Devon menghela napas berat, sedikit menahan amarah. Dia menunduk, menyembunyikan wajahnya di leher Ava selama satu detik terakhir, menghirup wanginya seolah-olah itu adalah oksigen terakhirnya.
“Ya, itu memang sangat penting.” Kemudian, dengan gerakan malas, dia mendorong dirinya menjauh dari Ava dengan enggan.
“Aku harus mengangkatnya,” katanya.
“Ya, angkatlah jika sangat penting,” sahut Ava dan beranjak duduk, sama sekali tak keberatan dengan itu.
Devon berbalik dan meraih ponselnya. Ponsel satelitnya yang kokoh berkedip dengan layar yang sedikit redup, menampilkan nomor yang dia hafal di luar kepala. Markas Besar.

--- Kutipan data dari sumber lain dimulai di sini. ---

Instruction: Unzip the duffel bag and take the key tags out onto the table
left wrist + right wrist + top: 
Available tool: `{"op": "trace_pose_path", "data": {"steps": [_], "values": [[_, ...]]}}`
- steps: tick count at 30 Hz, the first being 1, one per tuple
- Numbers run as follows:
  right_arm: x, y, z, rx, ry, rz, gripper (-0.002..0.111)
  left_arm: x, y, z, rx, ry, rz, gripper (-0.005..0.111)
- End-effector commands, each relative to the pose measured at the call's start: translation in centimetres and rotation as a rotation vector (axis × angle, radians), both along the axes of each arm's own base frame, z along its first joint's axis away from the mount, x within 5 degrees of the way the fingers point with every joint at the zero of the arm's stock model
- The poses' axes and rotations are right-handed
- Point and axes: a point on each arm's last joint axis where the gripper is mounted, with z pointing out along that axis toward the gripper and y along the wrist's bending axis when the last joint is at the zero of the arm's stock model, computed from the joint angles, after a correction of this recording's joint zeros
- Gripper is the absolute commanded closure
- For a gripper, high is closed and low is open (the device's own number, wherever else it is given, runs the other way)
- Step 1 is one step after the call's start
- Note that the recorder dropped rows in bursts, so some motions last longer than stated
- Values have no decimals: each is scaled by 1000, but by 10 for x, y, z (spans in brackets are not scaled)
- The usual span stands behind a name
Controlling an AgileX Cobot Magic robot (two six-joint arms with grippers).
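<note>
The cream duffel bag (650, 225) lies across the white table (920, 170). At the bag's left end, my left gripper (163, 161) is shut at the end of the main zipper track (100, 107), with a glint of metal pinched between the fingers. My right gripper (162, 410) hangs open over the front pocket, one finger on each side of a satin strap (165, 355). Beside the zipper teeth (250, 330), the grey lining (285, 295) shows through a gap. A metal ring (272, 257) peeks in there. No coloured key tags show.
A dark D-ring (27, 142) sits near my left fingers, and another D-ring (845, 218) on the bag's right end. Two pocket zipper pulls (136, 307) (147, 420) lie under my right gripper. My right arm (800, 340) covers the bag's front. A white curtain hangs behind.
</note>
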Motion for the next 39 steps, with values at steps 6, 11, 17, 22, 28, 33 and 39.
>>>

Dia menekan tombol menerima dan mendekatkannya ke telinga. “Ya, katakan,” katanya, suaranya langsung terdengar mantap dan tegas.
Ava duduk di tepi ranjang, menarik selimut untuk menutupi tubuhnya yang setengah terbuka. Dia menyaksikan postur tubuh pria itu berubah.
Dia tidak lagi menjadi Devon, kekasihnya, dia adalah Kapten Devon, komandan unit operasi khusus pasukan elit kepolisian.
Punggungnya tegak, bahu lebarnya ke belakang, dan Ava bisa melihat otot-ototnya yang tegang.